Top of DATA UNDER STUDY

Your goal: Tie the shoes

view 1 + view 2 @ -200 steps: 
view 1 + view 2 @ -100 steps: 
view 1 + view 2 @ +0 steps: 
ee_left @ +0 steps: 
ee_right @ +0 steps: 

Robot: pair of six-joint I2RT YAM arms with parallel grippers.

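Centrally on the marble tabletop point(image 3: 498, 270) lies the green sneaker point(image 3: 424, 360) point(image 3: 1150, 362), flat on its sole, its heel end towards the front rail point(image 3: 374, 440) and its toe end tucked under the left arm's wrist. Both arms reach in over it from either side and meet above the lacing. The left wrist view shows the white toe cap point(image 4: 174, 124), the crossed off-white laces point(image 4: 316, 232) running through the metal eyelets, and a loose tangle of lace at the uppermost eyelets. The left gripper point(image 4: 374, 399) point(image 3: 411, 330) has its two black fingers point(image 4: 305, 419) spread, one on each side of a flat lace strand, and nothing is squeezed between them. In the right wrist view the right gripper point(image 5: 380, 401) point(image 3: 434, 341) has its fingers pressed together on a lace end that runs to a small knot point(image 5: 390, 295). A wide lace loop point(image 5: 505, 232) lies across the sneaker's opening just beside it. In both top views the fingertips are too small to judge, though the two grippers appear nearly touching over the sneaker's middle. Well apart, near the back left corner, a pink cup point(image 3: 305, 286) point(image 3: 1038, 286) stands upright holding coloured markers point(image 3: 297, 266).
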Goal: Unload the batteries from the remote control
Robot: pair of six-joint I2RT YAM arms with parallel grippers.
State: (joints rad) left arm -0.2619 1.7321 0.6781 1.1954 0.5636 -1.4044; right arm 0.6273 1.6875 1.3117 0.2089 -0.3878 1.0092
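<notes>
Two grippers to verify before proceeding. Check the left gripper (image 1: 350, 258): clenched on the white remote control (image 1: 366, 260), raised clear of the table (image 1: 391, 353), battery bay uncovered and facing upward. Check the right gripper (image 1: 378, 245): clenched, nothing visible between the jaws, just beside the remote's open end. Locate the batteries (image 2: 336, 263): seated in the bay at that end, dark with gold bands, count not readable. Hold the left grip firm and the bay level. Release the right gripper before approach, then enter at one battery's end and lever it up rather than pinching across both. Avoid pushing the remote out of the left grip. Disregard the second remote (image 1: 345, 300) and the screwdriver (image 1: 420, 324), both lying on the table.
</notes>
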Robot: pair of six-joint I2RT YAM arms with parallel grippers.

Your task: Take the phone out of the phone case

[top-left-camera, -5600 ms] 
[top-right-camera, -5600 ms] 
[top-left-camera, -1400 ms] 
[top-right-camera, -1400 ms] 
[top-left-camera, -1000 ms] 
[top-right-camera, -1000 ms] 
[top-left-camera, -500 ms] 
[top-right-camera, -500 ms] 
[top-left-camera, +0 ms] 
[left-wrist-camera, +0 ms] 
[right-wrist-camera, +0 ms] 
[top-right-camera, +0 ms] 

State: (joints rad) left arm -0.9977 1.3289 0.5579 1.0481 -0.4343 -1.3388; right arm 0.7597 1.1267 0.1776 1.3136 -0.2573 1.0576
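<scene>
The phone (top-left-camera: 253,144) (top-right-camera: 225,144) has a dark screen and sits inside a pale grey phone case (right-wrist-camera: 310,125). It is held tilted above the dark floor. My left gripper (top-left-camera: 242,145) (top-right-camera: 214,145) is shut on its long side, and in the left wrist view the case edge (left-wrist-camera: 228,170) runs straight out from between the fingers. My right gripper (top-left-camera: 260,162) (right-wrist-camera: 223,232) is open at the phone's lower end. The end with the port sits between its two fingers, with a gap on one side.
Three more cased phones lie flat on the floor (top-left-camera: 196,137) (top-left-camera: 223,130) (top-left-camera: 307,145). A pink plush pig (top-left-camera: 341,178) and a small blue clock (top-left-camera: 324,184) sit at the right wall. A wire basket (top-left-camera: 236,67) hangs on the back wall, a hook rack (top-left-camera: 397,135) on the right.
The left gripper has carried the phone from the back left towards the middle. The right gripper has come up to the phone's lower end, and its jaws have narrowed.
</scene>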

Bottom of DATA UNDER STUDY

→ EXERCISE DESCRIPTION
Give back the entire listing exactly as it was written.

→ TASK SOLUTION
Your goal: Tie the shoes

view 1 + view 2 @ -200 steps: 
view 1 + view 2 @ -100 steps: 
view 1 + view 2 @ +0 steps: 
ee_left @ +0 steps: 
ee_right @ +0 steps: 

Robot: pair of six-joint I2RT YAM arms with parallel grippers.

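Centrally on the marble tabletop point(image 3: 498, 270) lies the green sneaker point(image 3: 424, 360) point(image 3: 1150, 362), flat on its sole, its heel end towards the front rail point(image 3: 374, 440) and its toe end tucked under the left arm's wrist. Both arms reach in over it from either side and meet above the lacing. The left wrist view shows the white toe cap point(image 4: 174, 124), the crossed off-white laces point(image 4: 316, 232) running through the metal eyelets, and a loose tangle of lace at the uppermost eyelets. The left gripper point(image 4: 374, 399) point(image 3: 411, 330) has its two black fingers point(image 4: 305, 419) spread, one on each side of a flat lace strand, and nothing is squeezed between them. In the right wrist view the right gripper point(image 5: 380, 401) point(image 3: 434, 341) has its fingers pressed together on a lace end that runs to a small knot point(image 5: 390, 295). A wide lace loop point(image 5: 505, 232) lies across the sneaker's opening just beside it. In both top views the fingertips are too small to judge, though the two grippers appear nearly touching over the sneaker's middle. Well apart, near the back left corner, a pink cup point(image 3: 305, 286) point(image 3: 1038, 286) stands upright holding coloured markers point(image 3: 297, 266).
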Goal: Unload the batteries from the remote control
Robot: pair of six-joint I2RT YAM arms with parallel grippers.
State: (joints rad) left arm -0.2619 1.7321 0.6781 1.1954 0.5636 -1.4044; right arm 0.6273 1.6875 1.3117 0.2089 -0.3878 1.0092
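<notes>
Two grippers to verify before proceeding. Check the left gripper (image 1: 350, 258): clenched on the white remote control (image 1: 366, 260), raised clear of the table (image 1: 391, 353), battery bay uncovered and facing upward. Check the right gripper (image 1: 378, 245): clenched, nothing visible between the jaws, just beside the remote's open end. Locate the batteries (image 2: 336, 263): seated in the bay at that end, dark with gold bands, count not readable. Hold the left grip firm and the bay level. Release the right gripper before approach, then enter at one battery's end and lever it up rather than pinching across both. Avoid pushing the remote out of the left grip. Disregard the second remote (image 1: 345, 300) and the screwdriver (image 1: 420, 324), both lying on the table.
</notes>
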Robot: pair of six-joint I2RT YAM arms with parallel grippers.

Your task: Take the phone out of the phone case

[top-left-camera, -5600 ms] 
[top-right-camera, -5600 ms] 
[top-left-camera, -1400 ms] 
[top-right-camera, -1400 ms] 
[top-left-camera, -1000 ms] 
[top-right-camera, -1000 ms] 
[top-left-camera, -500 ms] 
[top-right-camera, -500 ms] 
[top-left-camera, +0 ms] 
[left-wrist-camera, +0 ms] 
[right-wrist-camera, +0 ms] 
[top-right-camera, +0 ms] 

State: (joints rad) left arm -0.9977 1.3289 0.5579 1.0481 -0.4343 -1.3388; right arm 0.7597 1.1267 0.1776 1.3136 -0.2573 1.0576
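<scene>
The phone (top-left-camera: 253,144) (top-right-camera: 225,144) has a dark screen and sits inside a pale grey phone case (right-wrist-camera: 310,125). It is held tilted above the dark floor. My left gripper (top-left-camera: 242,145) (top-right-camera: 214,145) is shut on its long side, and in the left wrist view the case edge (left-wrist-camera: 228,170) runs straight out from between the fingers. My right gripper (top-left-camera: 260,162) (right-wrist-camera: 223,232) is open at the phone's lower end. The end with the port sits between its two fingers, with a gap on one side.
Three more cased phones lie flat on the floor (top-left-camera: 196,137) (top-left-camera: 223,130) (top-left-camera: 307,145). A pink plush pig (top-left-camera: 341,178) and a small blue clock (top-left-camera: 324,184) sit at the right wall. A wire basket (top-left-camera: 236,67) hangs on the back wall, a hook rack (top-left-camera: 397,135) on the right.
The left gripper has carried the phone from the back left towards the middle. The right gripper has come up to the phone's lower end, and its jaws have narrowed.
</scene>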

No further answer is expected.